Another thing that I think an author has to keep in mind is that marketing is the most important piece of getting your book into the hands of readers and this can be brutal. At first the marketing piece felt like a full time second job. However, my time management needs kicked in and I had to learn to take time out and regroup. I don’t want to burn out. Sometimes promoting your book will be discouraging. The majority of people will tell you they aren’t interested in carrying your book. Nonetheless, keep plugging away. Use local contacts and resources to try to introduce your book and gather interest.
What was the greatest thing you learned at school?
Typing ranks first.
But, with that being said, what I’ve learned in the real world has been more important than anything I could have possibly learned in school. However, in graduate school, much of the subject matter will be very useful for my future books. I majored in forensic psychology and one of the projects I’m working on involves a serial killer and a forensic psychologist. Understanding criminal behavior has been very valuable in creating the plot of that book as well as developing the characters.
Excerpt from THE FINE LINE
From the corner of her eye, she saw Matt leaning against the doorframe in his old grey sweats, work boots, and old torn t-shirt. His eyes bored into her as he continued watching her.
“You are hot,” he said.
She glanced down at herself. She wore a pair red sweat pants, flip-flops, and a tie-died t-shirt. Her hair pulled up onto her head in a ponytail, she felt grimy. Working on the house all day took its toll. “Well, let me tell you, Dr. Gregory,” she replied as she continued working on the mural, “I don’t feel hot.”

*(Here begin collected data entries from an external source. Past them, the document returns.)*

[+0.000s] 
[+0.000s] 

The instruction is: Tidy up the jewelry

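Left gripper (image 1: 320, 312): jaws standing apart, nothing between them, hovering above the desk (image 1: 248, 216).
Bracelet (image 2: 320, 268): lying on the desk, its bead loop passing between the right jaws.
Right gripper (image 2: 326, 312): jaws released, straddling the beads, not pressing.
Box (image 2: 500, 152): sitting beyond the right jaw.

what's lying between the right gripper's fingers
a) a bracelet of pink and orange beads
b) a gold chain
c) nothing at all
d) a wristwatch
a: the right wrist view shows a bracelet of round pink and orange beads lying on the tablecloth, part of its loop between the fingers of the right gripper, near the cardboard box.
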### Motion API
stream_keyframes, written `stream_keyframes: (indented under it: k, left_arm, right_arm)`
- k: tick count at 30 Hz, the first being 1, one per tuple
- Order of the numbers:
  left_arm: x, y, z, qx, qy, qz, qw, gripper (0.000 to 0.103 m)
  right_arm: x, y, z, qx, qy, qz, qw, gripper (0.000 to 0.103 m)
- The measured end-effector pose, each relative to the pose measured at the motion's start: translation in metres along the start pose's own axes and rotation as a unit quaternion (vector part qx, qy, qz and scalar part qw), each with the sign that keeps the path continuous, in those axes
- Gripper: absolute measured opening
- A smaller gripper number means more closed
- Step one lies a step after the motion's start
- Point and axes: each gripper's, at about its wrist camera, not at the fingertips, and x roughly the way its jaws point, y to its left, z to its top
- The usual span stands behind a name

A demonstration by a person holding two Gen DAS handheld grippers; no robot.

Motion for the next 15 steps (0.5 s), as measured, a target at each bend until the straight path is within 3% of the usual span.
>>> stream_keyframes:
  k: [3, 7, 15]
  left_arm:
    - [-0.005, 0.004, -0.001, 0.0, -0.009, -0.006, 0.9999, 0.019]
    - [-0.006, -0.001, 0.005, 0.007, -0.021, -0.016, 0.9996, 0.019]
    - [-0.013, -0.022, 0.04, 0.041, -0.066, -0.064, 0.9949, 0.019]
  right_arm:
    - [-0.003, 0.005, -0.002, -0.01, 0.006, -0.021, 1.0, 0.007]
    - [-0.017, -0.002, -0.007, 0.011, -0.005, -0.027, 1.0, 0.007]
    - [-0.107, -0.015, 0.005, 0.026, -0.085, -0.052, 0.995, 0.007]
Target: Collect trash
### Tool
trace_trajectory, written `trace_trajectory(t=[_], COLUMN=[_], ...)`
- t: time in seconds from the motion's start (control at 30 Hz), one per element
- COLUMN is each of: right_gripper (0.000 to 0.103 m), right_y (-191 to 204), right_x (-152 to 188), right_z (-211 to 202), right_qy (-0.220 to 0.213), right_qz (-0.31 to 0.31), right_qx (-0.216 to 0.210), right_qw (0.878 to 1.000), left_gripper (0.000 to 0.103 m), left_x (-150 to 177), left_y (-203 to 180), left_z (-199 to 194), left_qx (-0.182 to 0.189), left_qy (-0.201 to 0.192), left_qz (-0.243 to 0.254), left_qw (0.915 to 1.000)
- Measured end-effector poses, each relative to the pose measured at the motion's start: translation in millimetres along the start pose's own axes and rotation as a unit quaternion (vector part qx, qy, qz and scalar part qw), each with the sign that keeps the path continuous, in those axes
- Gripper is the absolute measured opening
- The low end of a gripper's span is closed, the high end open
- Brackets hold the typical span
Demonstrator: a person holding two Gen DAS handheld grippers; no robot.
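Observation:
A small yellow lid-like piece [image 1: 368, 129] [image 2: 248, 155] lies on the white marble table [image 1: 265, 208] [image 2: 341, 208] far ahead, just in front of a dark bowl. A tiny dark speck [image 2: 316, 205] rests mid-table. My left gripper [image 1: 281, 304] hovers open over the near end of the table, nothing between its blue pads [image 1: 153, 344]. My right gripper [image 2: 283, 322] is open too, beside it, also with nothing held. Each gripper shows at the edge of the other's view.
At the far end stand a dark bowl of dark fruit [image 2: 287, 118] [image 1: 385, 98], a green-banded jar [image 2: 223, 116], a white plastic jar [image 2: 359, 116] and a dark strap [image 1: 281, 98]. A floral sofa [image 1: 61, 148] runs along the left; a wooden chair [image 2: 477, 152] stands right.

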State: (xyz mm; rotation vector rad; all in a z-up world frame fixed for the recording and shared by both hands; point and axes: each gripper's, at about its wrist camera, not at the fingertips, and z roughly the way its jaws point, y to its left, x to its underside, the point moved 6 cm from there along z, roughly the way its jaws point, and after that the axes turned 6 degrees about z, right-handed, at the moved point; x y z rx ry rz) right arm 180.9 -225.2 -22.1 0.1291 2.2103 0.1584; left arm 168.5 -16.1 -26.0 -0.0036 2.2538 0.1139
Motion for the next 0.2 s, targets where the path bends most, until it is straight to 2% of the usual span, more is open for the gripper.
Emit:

“I decided to see if the fireplace in the living room works after all of the money we’ve thrown into having it restored. It’s our first official night in the house, you know.”
“Yes. I know. Exciting isn’t it?”
“The fireplace seems to be working pretty well.”

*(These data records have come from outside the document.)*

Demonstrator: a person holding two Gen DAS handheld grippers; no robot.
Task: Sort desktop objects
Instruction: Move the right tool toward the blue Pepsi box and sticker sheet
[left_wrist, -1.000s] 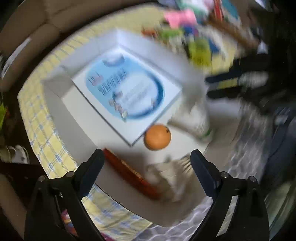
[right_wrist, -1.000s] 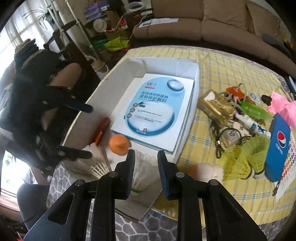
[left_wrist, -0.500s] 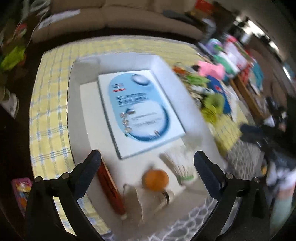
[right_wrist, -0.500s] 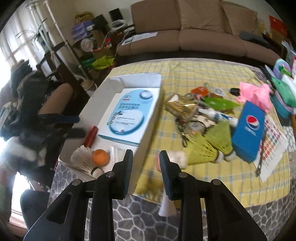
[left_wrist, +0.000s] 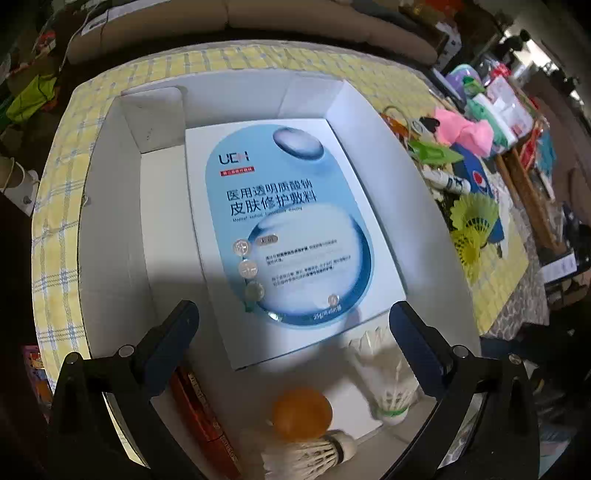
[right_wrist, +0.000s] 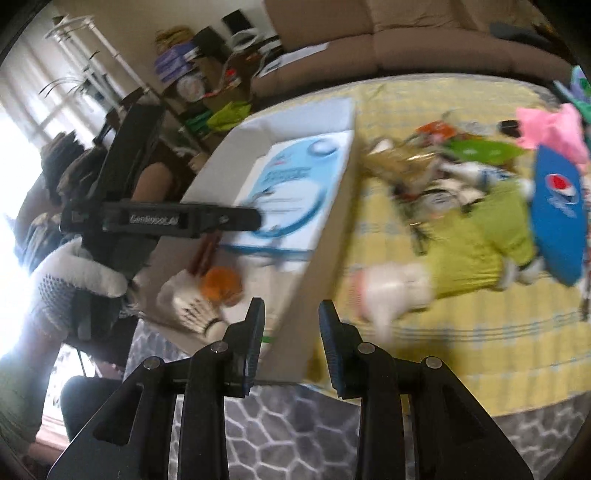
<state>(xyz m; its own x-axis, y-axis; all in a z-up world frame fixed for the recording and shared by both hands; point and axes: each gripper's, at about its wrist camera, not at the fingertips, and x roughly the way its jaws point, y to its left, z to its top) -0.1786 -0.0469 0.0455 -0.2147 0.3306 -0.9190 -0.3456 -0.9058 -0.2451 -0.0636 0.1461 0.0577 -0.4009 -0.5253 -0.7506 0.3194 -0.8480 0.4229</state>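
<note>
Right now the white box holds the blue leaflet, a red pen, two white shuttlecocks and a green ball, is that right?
Not quite: the ball is orange, not green, as the left wrist view shows. It lies near the close end of the white box, between the two white shuttlecocks. The blue leaflet and the red pen are in the box as you say.

The right gripper (right_wrist: 291, 328), clamped on a white shuttlecock (left_wrist: 388, 380) a second earlier, let it go inside the white box (left_wrist: 110, 229) (beside the orange ball (left_wrist: 302, 412)) and drew back past the box's near wall, its jaws now parted and bare. The left gripper (left_wrist: 293, 325) swung back over the box.
</note>
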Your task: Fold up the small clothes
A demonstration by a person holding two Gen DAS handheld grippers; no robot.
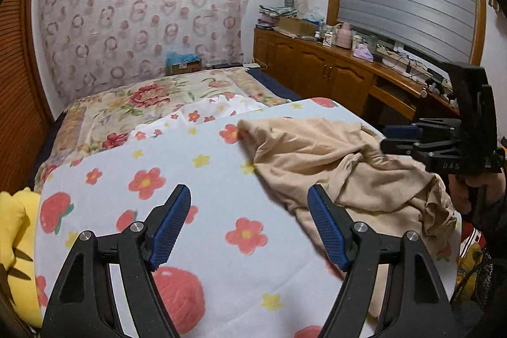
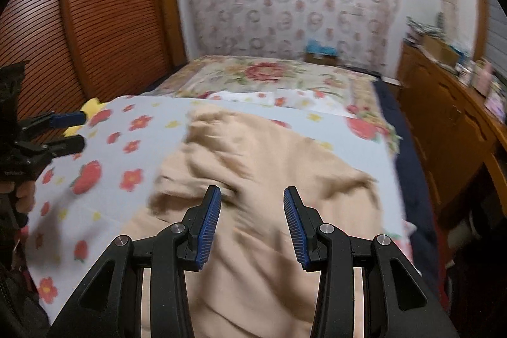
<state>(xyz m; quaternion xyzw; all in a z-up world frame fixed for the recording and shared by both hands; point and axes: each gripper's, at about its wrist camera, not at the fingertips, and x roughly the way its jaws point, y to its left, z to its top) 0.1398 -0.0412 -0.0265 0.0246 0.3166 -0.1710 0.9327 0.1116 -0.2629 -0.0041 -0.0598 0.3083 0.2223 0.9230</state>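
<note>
Two grippers in view, neither holding anything. Your left gripper (image 1: 248, 224) has its jaws spread wide over the flower-print sheet (image 1: 196, 148), with only bare sheet between the blue pads (image 1: 168, 230). The beige garment (image 1: 332, 167) lies crumpled on that sheet, to the right of this gripper; its near edge runs behind the right-hand pad, contact unclear. Your right gripper (image 2: 252, 224) sits at a medium gap above the garment (image 2: 269, 167), pads clear of the cloth, nothing pinched. In the left wrist view the right gripper (image 1: 399, 137) shows at the garment's far right edge, your hand (image 1: 475, 189) on its grip. The right wrist view is motion-blurred. A yellow plush toy (image 1: 16, 230) sits at the sheet's left edge.
</note>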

“That’s good,” she said with a nod as she put more paste on the wallpaper cut out.
“The electric furnace seems to be working pretty well too. You’re not cold are you?”
“No, not at all. You’re a miracle man my dear.”
“I am. I know,” he replied with a confident shrug.
She bent over to grab something else for the mural and felt his hands on her waist. When she stood, she felt his breath on her neck. “Why don’t you take a break for a little bit?” he suggested.
Before she replied, the kitchen door slammed, not just once, but several times. It startled them both. Robin looked at Matt. “Think it’s your brother?” she whispered.
“You’re a mood killer, Charley,” Matt shouted, “we’re upstairs.”
No one answered, but distinct footsteps trudged up the stairs. Robin followed Matt to the hallway expecting to greet Charley. To her astonishment, no one was there.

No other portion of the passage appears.